> _Task item_
Your job is to transcribe the material exactly, every line included.

> _Information shown_

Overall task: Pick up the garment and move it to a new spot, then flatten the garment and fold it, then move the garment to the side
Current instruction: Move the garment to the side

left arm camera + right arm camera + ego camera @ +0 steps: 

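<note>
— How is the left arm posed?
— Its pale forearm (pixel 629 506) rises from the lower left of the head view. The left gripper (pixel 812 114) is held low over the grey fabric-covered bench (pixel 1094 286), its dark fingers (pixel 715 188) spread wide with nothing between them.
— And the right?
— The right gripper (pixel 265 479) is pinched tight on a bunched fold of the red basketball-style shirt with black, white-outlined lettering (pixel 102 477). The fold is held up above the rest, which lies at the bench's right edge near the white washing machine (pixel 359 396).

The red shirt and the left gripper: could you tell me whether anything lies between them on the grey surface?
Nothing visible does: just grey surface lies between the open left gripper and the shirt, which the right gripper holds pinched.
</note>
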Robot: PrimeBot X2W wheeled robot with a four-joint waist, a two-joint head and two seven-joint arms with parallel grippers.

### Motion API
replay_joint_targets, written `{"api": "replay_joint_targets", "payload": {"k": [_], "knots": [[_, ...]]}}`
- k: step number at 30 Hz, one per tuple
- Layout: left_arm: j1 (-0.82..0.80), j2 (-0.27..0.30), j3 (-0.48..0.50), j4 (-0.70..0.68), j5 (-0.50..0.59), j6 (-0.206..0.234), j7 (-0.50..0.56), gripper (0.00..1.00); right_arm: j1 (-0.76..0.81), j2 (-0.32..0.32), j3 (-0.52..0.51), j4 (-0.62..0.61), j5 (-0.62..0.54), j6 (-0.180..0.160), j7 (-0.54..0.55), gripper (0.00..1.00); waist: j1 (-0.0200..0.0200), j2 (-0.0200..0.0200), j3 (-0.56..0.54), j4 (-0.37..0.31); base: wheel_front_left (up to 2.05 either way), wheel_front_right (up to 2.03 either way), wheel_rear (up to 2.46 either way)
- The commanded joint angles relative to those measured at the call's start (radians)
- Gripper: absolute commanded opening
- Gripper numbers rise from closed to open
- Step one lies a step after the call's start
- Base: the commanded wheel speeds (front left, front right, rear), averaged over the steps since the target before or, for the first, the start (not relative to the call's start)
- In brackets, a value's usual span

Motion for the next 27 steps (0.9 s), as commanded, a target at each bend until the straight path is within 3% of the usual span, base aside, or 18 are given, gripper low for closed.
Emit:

> _Answer box_
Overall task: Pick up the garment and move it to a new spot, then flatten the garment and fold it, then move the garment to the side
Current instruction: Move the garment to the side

left arm camera + right arm camera + ego camera @ +0 steps: 

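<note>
— How is the left arm posed?
— Its pale forearm (pixel 629 506) rises from the lower left of the head view. The left gripper (pixel 812 114) is held low over the grey fabric-covered bench (pixel 1094 286), its dark fingers (pixel 715 188) spread wide with nothing between them.
— And the right?
— The right gripper (pixel 265 479) is pinched tight on a bunched fold of the red basketball-style shirt with black, white-outlined lettering (pixel 102 477). The fold is held up above the rest, which lies at the bench's right edge near the white washing machine (pixel 359 396).

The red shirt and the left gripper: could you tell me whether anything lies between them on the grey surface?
Nothing visible does: just grey surface lies between the open left gripper and the shirt, which the right gripper holds pinched.
</note>
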Robot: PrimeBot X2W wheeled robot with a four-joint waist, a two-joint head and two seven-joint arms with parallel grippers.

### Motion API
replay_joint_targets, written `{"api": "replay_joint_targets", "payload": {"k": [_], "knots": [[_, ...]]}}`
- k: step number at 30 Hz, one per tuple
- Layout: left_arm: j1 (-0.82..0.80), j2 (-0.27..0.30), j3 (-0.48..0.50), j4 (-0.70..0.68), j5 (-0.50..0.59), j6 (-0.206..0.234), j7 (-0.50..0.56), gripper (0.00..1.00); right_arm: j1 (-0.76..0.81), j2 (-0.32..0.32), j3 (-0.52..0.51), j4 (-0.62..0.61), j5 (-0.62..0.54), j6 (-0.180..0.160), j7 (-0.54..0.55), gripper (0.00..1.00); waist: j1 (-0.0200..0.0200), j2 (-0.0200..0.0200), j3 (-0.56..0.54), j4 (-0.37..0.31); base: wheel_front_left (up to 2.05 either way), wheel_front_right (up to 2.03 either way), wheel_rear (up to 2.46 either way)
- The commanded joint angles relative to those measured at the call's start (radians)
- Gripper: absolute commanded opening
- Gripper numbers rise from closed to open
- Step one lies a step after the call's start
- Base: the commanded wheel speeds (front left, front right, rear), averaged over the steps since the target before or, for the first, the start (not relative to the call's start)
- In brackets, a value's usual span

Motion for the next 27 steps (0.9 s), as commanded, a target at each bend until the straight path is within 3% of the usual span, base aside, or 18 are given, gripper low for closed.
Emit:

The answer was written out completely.